In order to improve the speed of the OMC shutdown to prevent the PD damage, here is a proposal of how to modify the OMC PZT driver.

General idea

When there is a lock loss of the main interferometer, we want to quickly change the length of the OMC so that it is kicked out of the locked state, preventing a large amount of energy from falling onto the DCPDs. This rapid OMC shutdown (ROS) should happen faster than 1msec.
Up to now, KAGRA used the HV output of the OMC PZT driver for this purpose. However, due to the LPF in the HV path, this method is too slow for ROS.

It turned out that the original scheme for ROS incorporated in the design of the PZT driver by LIGO uses the LV output.
LV output is usually used to dither the OMC length for OMC LSC. It also has 10V DC offset to set the working point of the dither.
When we want to perform the ROS, this 10V offset is rapidly brought down to 0V. This gives about 0.15um of PZT motion, enough to kick the OMC out of resonance.

How does it work

Page 6 of the attached PDF shows the LV circuit of the OMC PZT driver.

The output node "lv_omc" is driven by two lines. 

One is the DC offset provided by U5 LT1021U(Voltage reference IC). This voltage is buffered by U1 then goes through a voltage divider (R30/R34).
Then there is a 10Hz active LPF and two passive RC LPFs. Output of the filter chain is connected to lv_omc.

Another signal comes from the DAC for dithering. It is connected to the lv_omc through a coupling capacitor C30.

For ROS, lv_omc is also connected to the source of a MOSFET (Q2). The drain of Q2 is connected to the ground.
In the normal operation, the MOSFET is OFF, i.e. the source and drain are disconnected. Therefore, lv_omc is not connected to the ground.
When there is a trigger input, the MOSFET is turned on. In this state, lv_omc is connected to the ground through Q2. So the LV output is suddenly brought down to 0V from 10V.

How can we use this functionality?

We need to send a trigger singal to the trigger input of the PZT driver board, which is a BNC connector on the front panel.
LIGO uses an analog circuit to monitor the AS port power and send a trigger signal to the PZT driver for ROS.
https://dcc.ligo.org/E1200359

While KAGRA may want to implement this in the future, we currently don't have this circuit.
For the moment, I propose to use the DGS Binary Output to send triggers to the PZT driver.
To do so, we need to use the BIO converter to convert a binary output channel to a BNC.
Since the binary output of DGS is an open collector, we need to pull up the output. We implement 10kOhm to R13, which is omitted now.
We also need to remove R12. With this connection, making this bit 1 will trigger the ROS.

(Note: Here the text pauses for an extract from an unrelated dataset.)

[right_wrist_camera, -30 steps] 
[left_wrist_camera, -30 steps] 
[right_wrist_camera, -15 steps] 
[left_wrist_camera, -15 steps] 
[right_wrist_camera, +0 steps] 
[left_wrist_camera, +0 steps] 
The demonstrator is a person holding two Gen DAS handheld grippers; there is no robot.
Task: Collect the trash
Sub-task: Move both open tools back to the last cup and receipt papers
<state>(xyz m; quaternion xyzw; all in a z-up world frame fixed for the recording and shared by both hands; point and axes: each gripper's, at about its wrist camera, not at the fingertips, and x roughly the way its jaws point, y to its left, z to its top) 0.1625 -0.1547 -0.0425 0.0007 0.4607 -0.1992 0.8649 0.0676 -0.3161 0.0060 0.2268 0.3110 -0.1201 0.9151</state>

We also want to fine adjust the DC offset voltage so that after ROS, the OMC does not accidentally jump to the resonance of a higher order mode.
This adjustment can be done with R30 and R34.

Adjustment of dither gain

The dither signal is added to the LV output with the attenuation factor of C30/C25.
In the schematic, C30=100pF and C25 is 1uF. So the attenuation factor is 1/10000.
However, the actual implementation of the circuit is now C30=1000pF, so the attenuation factor is 1/1000.
This change was done to increase the OMC LSC signal so that we can lock it even in the air.
However, currently the dither amplitude is 3000cnts. 
We can increase this amplitude to 30000 and change C30 to 100pF, to achieve the same dither amplitude, while reducing the op-amp and DAC noise coupling by a factor of 10.
If 30000cnt is too large, C30 could be 220pF.
We may want to make this change along with the changes proposed above.

Summary

I propose to make the following changes to the OMC PZT driver board:

• R13 -> 10kOhm
• R12 -> remove
• R30 and R34: adjust appropriately
• C30 -> 100pF or 220pF